Your assignment:
Take the data below and filter it for lines containing the word "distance"; show each line found.

Data for the task:
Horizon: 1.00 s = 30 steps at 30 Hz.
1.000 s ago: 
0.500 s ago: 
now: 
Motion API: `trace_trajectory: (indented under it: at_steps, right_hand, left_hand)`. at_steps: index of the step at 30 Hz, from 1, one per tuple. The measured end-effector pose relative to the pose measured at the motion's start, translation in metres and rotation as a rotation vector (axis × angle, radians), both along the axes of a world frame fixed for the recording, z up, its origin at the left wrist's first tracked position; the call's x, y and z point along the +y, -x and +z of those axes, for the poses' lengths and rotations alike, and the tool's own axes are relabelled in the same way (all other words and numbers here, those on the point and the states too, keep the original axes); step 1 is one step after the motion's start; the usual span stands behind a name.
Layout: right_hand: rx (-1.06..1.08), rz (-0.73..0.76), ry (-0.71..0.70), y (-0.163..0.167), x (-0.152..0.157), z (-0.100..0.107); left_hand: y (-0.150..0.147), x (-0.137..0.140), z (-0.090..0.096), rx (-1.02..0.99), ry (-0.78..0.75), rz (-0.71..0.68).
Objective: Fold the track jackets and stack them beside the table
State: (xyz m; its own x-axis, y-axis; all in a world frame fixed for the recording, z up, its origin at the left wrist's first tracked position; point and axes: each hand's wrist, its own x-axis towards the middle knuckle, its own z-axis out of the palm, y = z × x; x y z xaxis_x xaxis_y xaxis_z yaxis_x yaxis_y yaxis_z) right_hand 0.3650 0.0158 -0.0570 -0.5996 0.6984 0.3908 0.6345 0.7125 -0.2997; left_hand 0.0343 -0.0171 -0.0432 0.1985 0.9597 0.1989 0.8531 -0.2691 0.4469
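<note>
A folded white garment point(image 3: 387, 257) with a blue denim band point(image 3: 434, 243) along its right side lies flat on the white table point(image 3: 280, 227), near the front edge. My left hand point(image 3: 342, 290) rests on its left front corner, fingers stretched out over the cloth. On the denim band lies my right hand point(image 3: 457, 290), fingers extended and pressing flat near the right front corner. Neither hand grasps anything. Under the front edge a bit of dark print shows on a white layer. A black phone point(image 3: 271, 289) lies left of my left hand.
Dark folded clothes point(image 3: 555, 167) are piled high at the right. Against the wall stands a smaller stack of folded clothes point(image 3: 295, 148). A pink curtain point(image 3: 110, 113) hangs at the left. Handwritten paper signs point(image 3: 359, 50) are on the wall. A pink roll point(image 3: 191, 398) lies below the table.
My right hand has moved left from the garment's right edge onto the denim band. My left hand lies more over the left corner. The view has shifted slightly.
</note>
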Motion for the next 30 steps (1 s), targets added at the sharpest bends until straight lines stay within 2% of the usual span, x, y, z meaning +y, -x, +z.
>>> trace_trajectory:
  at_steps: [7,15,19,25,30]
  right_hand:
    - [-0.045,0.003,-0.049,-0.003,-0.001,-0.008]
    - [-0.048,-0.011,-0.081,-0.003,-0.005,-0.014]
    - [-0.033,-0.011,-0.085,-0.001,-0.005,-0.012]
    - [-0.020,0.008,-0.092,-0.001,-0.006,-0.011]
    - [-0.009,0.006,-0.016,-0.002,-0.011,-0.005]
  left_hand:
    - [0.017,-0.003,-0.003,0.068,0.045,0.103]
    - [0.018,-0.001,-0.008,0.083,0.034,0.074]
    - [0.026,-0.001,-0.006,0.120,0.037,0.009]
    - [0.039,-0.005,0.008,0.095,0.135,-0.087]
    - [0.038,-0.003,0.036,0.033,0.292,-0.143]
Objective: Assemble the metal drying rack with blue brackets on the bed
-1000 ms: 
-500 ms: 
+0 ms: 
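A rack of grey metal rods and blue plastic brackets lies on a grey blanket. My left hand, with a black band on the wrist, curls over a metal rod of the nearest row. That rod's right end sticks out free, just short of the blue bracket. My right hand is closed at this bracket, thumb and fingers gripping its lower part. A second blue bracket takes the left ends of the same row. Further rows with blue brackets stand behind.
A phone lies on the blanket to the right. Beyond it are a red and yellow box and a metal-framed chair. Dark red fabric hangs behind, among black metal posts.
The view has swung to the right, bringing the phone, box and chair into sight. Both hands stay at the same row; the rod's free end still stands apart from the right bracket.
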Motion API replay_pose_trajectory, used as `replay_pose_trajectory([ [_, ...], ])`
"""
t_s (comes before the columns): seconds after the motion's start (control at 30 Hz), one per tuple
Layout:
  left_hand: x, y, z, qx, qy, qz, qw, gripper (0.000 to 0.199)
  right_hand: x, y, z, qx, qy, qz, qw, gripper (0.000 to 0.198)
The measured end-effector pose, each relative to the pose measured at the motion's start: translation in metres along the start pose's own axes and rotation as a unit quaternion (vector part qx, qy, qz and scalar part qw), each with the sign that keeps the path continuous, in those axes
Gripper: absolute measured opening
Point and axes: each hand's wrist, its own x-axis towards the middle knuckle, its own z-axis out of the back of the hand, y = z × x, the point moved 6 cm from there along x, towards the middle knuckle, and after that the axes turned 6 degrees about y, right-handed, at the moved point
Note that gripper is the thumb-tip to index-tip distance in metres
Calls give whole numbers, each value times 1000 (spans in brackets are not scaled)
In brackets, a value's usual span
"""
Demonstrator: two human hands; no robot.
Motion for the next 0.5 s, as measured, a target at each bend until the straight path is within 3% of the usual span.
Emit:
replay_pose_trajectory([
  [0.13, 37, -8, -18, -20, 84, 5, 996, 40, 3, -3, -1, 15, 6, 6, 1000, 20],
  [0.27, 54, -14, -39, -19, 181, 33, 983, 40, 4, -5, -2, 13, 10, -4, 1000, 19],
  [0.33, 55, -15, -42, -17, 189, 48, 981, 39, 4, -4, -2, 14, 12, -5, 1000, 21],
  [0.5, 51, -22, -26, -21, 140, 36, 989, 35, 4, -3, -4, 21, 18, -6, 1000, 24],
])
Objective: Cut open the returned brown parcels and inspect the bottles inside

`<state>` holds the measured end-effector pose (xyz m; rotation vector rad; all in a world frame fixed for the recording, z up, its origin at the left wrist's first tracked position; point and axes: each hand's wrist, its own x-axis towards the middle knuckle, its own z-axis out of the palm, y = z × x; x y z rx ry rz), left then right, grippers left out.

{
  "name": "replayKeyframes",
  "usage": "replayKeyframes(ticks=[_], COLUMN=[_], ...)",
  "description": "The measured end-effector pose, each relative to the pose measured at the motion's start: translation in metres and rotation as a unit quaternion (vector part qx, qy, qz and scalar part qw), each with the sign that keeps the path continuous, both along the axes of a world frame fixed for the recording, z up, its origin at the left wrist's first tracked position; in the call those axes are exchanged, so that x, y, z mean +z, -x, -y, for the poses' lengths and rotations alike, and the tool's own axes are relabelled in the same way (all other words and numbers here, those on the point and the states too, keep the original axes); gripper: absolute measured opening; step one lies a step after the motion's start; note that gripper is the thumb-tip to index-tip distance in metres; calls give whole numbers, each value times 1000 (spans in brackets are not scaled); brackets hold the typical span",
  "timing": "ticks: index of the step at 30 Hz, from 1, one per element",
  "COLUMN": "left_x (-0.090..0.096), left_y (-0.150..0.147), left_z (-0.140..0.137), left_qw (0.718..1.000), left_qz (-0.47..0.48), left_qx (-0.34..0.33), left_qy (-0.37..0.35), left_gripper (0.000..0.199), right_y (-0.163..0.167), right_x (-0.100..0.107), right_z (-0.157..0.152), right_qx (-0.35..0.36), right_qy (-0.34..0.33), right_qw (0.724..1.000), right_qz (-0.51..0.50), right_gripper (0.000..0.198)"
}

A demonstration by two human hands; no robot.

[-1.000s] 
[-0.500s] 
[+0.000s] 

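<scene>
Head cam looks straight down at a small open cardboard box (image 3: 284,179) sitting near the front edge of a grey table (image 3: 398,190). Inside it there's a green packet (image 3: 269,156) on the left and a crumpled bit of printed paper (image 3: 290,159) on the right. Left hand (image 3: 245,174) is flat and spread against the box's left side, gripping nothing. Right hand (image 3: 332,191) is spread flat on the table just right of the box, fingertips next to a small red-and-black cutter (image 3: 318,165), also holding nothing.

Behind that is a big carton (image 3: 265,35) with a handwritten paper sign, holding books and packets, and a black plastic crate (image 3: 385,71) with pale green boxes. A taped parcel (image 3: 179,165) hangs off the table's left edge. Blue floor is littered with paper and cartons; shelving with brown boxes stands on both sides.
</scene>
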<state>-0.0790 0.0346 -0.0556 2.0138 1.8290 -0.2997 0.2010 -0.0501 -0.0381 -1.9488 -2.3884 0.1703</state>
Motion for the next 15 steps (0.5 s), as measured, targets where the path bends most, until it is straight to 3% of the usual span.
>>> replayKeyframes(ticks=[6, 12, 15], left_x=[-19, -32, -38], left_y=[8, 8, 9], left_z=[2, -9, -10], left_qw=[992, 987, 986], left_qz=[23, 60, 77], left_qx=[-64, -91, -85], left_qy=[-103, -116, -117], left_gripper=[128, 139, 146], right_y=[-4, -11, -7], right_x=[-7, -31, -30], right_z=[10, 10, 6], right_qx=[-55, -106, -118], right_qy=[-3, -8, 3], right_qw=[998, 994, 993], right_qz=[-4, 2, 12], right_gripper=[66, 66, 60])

Solution to this exercise:
Note that gripper is the thumb-tip to index-tip distance in metres
  "description": "The measured end-effector pose, each relative to the pose measured at the motion's start: translation in metres and rotation as a unit quaternion (vector part qx, qy, qz and scalar part qw), each with the sign that keeps the path continuous, both along the axes of a world frame fixed for the recording, z up, its origin at the left wrist's first tracked position; in the call those axes are exchanged, so that x, y, z mean +z, -x, -y, for the poses' lengths and rotations alike, and the tool's own axes are relabelled in the same way (all other words and numbers here, those on the point and the states too, keep the original axes); gripper: absolute measured opening; step one lies a step after the motion's start; note that gripper is the thumb-tip to index-tip distance in metres; calls give whole numbers, each value times 1000 (spans in brackets are not scaled); brackets hold the typical span",

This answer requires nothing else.